• Il geniaccio

Oberdan Biagioni

Nel Calcio la rubrica delle “promesse non rispettate sino in fondo” è sempre particolarmente florida.
Ve ne sono a iosa di talenti promettenti che poi, per una ragione o per l’altra, hanno finito per smarrire la retta via.

Uno di essi, senza alcun dubbio, è -stato- Oberdan Biagioni.
Sessanta presenze in serie A e circa centottanta in B, oltre ad un centinaio di gare di C: mica male, eh.
Però con i suoi mezzi, beh, la sensazione di parecchi addetti ai lavori e di molti tifosi è che potesse fare di più.
Molto di più.


Romano di Roma, Oberdan nasce nella capitale nell’ottobre del 1969.
Come parecchi protagonisti dei nostri racconti calcistici, sin da piccolo ha il pallone letteralmente attaccato ai piedi.
Al destro, soprattutto, col quale incanta e conquista l’attenzione dei tecnici della Romulea, società che è storicamente considerata tra le più floride della regione per quanto concerne la bontà del suo settore giovanile.
Biagioni si impone sin da subito come un elemento in grado di bruciare le tappe.
Gioca trequartista, dietro le punte, oppure agisce da seconda punta.
Veloce, sveglio, tecnicamente dotato: su di lui mette gli occhi la Lazio che, dopo un rapido provino, ne acquisisce il cartellino e lo destina alla Primavera allenata da Morrone, nell’ultimo biennio giunta per due volte vicinissima alla vittoria del campionato.

Oberdan Biagioni - Lazio

Oberdan si inserisce subito nel gruppo nonostante sia uno dei più giovani, conquistando la fiducia del tecnico e la stima dei compagni.
La Lazio parte in sordina, poi carbura alla grande e giunge sino all’ultimo atto.
Dinanzi ai romani, nella doppia finale, vi è il fortissimo Torino di Lentini, Fuser, Venturin e Bresciani, con l’ottimo Vatta a guidarne le gesta dalla panchina.
La Lazio risponde con una formazione equilibrata e dinamica, col portiere Fiori a comandare un’arcigna difesa e Biagioni ad ispirare il duo d’attacco Saurini-Rizzolo.

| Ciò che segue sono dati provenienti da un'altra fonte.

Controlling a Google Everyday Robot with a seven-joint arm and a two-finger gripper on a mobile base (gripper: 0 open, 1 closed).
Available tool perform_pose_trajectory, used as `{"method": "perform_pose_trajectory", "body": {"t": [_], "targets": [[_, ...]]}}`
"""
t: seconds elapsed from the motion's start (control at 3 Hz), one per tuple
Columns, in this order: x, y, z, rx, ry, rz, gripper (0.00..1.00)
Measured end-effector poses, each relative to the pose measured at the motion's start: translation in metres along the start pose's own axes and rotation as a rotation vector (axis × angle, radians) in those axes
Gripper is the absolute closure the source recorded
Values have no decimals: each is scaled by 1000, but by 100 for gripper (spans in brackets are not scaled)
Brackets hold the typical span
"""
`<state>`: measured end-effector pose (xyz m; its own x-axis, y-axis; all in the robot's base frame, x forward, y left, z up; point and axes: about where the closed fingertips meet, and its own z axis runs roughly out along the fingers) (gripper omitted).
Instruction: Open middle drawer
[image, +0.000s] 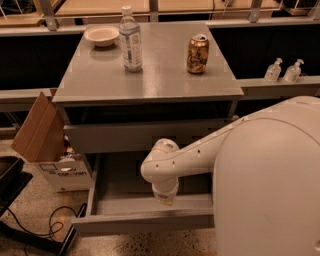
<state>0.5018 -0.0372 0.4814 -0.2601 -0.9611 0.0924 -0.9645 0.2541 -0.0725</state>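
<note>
Fingers (165, 196) first: they sit at the tip of the arm (200, 156), pointing down inside the tray just behind its front panel, and I cannot tell from here whether they are spread or closed. The middle drawer (130, 221) stands pulled well out of the grey cabinet, below the taller drawer front (150, 136). Its shallow tray is bare where I can see it, and its right end is hidden behind the robot's white body (270, 190). I judge the opening nearly or fully done.

If I want a last bit of travel, I would pull straight along the slides, toward the base, with the contact low on the inside of the front panel and near its middle, so the tray does not skew and bind. I would go slowly, since I cannot see the stop. Coming out, I would lift straight up before swinging away, so nothing catches on the front lip or the drawer above.

A cardboard box (42, 134) stands just beside the tray on the left and cables (47, 227) lie on the floor, so no sideways sweep there. On the counter (160, 82) stand a water bottle (130, 40), a can (198, 54) and a bowl (101, 35); a jerk could shake them
</note>
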Motion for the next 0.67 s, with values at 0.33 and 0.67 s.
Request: {"method": "perform_pose_trajectory", "body": {"t": [0.33,0.67], "targets": [[-7,-41,0,75,-66,-30,80],[-13,-65,13,96,-139,-42,100]]}}
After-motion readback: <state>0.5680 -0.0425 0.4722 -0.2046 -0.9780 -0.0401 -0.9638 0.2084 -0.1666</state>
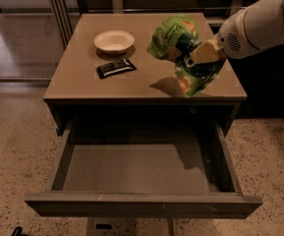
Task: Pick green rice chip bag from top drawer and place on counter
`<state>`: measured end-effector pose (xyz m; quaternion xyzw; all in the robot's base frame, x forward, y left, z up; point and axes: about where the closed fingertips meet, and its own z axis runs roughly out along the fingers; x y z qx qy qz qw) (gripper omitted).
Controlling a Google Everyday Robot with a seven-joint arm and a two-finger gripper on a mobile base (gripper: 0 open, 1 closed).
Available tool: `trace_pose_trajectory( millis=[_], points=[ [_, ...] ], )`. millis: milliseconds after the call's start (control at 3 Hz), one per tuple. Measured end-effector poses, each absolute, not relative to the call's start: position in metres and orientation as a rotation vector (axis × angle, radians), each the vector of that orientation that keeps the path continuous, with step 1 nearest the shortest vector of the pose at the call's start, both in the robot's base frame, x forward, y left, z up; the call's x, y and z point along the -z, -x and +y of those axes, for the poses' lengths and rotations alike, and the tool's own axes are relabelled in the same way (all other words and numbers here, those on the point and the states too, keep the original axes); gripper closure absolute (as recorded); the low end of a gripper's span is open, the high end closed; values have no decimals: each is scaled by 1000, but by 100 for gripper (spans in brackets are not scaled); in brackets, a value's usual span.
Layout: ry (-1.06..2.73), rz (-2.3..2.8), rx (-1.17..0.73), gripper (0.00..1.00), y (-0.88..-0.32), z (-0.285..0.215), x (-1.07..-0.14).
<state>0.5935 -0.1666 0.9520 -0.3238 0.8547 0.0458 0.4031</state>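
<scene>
The green rice chip bag [180, 53] is light green, crumpled foil with a dark label. It hangs in the air over the right front part of the counter [131, 85], its lower end close to the counter's front edge. My gripper [194, 58] comes in from the right on a white arm and is shut on the bag's middle. The bag throws a shadow on the counter below it. The top drawer [136, 168] is pulled out wide below the counter, with a bare flat grey bottom.
A shallow white bowl [114, 41] sits on the counter at the back left. A small black wrapped bar [115, 68] lies just in front of it. Speckled floor surrounds the cabinet; a glass partition stands behind.
</scene>
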Motion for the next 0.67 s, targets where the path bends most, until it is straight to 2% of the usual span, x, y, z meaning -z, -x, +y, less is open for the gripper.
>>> trace_pose_trajectory(
  millis=[667],
  points=[
    [744, 2267, -108, 100, -629, -175, -927]
  ],
)
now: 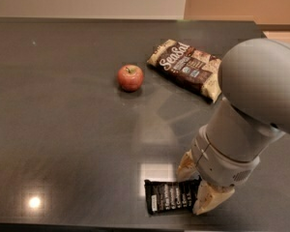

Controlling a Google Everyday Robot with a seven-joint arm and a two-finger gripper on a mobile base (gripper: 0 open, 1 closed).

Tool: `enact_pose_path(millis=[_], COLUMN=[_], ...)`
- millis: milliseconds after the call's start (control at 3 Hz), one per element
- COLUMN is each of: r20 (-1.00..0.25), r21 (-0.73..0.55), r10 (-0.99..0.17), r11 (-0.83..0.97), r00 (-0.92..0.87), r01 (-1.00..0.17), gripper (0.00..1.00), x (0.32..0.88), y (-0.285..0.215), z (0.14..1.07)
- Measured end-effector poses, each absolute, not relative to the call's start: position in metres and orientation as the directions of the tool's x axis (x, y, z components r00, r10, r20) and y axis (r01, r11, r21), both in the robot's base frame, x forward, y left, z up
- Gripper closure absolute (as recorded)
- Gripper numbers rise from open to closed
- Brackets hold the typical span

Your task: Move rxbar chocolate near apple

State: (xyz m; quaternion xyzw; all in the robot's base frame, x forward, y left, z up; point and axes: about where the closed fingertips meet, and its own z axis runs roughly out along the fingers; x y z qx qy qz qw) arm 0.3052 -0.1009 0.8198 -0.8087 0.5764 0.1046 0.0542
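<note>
The rxbar chocolate [168,196], a flat black wrapper with white lettering, lies on the dark table near its front edge. My gripper [197,184] is at the bar's right end, with one cream finger on the far side and one on the near side, closed against the wrapper. The bar still rests on the table. The red apple [130,77] sits well away at the back, left of centre, about a third of the table's depth beyond the bar.
A brown-and-cream SeaSalt snack bag [188,66] lies to the right of the apple, angled toward the back. My grey arm [251,110] covers the right side of the table [63,129]. The table's front edge is just below the bar.
</note>
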Motion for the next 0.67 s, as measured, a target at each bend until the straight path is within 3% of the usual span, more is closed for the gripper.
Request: enact_pose_path(millis=[333, 667], r20=[-0.232, -0.228], r21=[0.033, 0.049], r10=[-0.921, -0.925], r11=[-0.33, -0.323], r00=[0.314, 0.305], r01=[-0.944, -0.945], gripper=[0.88, 1.0], x=[0.3052, 0.309], y=[-0.1009, -0.1022], z=[0.8232, 0.828])
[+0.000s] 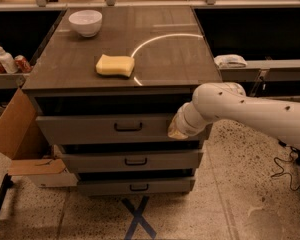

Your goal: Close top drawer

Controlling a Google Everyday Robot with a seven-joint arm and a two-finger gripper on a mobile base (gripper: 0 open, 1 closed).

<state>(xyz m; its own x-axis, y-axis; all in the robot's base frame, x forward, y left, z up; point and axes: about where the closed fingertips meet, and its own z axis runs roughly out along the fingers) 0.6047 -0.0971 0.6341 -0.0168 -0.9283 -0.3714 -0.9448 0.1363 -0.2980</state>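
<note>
The top drawer (pixel 90 128) is a wide grey drawer with the tallest front panel and a small black loop handle (pixel 128 127) at its centre. Its front stands only a little out from the cabinet, with a dark gap above it. My gripper (pixel 177 129) is at the end of the white arm (pixel 250 111) and presses against the right end of the drawer front. Its fingertips are hidden behind the wrist.
Two shorter grey drawers (pixel 132 160) sit below. On the cabinet top (pixel 175 59) lie a yellow sponge (pixel 115 65) and a white bowl (pixel 85 22). A cardboard box (pixel 15 134) leans at the left. A blue X (pixel 138 216) marks the floor in front.
</note>
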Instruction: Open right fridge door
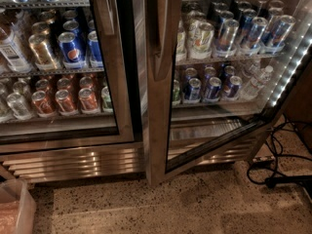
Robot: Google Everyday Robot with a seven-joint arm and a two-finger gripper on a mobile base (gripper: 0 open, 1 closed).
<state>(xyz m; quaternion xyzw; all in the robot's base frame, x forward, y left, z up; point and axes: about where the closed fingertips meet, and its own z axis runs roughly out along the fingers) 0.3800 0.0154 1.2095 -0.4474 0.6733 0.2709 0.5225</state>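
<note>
The steel-framed, glass-paned right fridge door [157,130] stands swung open at centre, beside the shut left door [123,82] fronting blue Pepsi cans [72,48]. My gripper is out of view, so I cannot tell how its jaws stand.

Looks like a shop or canteen: a commercial display fridge [73,162], the right fridge door [157,130] glass-paned, shelves [48,72] packed with drink cans [71,48].
</note>
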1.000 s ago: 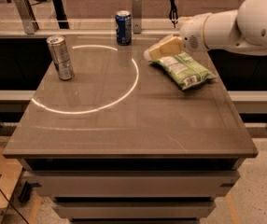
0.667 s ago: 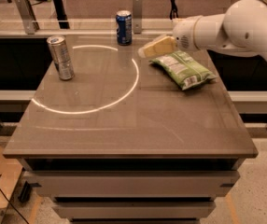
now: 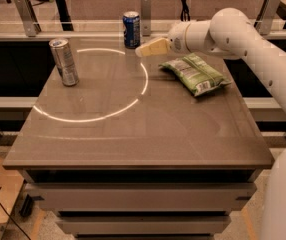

All’andata, in Piemonte, si chiude sulo 0-0.
Al ritorno, a Roma, segna Rizzolo e la Lazio diventa Campione d’Italia Primavera.
Biagioni è tra i migliori dei suoi, con Fiorini ed altri membri della prima squadra che si godono lo spettacolo e compartecipano alla gioia di Morrone, che peraltro è già sicuro di lasciare il posto a Carosi.


In estate la prima squadra della Lazio, che dopo una penalizzazione di nove punti a causa del Totonero-bis si è salvata dalla serie C mediante gli spareggi, riparte con il chiaro intento di conquistare la promozione in A.
Mister Fascetti chiede ed ottiene l’inserimento di Biagioni nella rosa.
Il ragazzo dimostra una sorprendente maturità, in relazione all’età, e si allena con assoluta serietà e notevole impegno, contribuendo con tre presenze (da subentrante: due vittorie ed un pari) al terzo posto finale che garantisce ai biancocelesti il ritorno nella massima serie.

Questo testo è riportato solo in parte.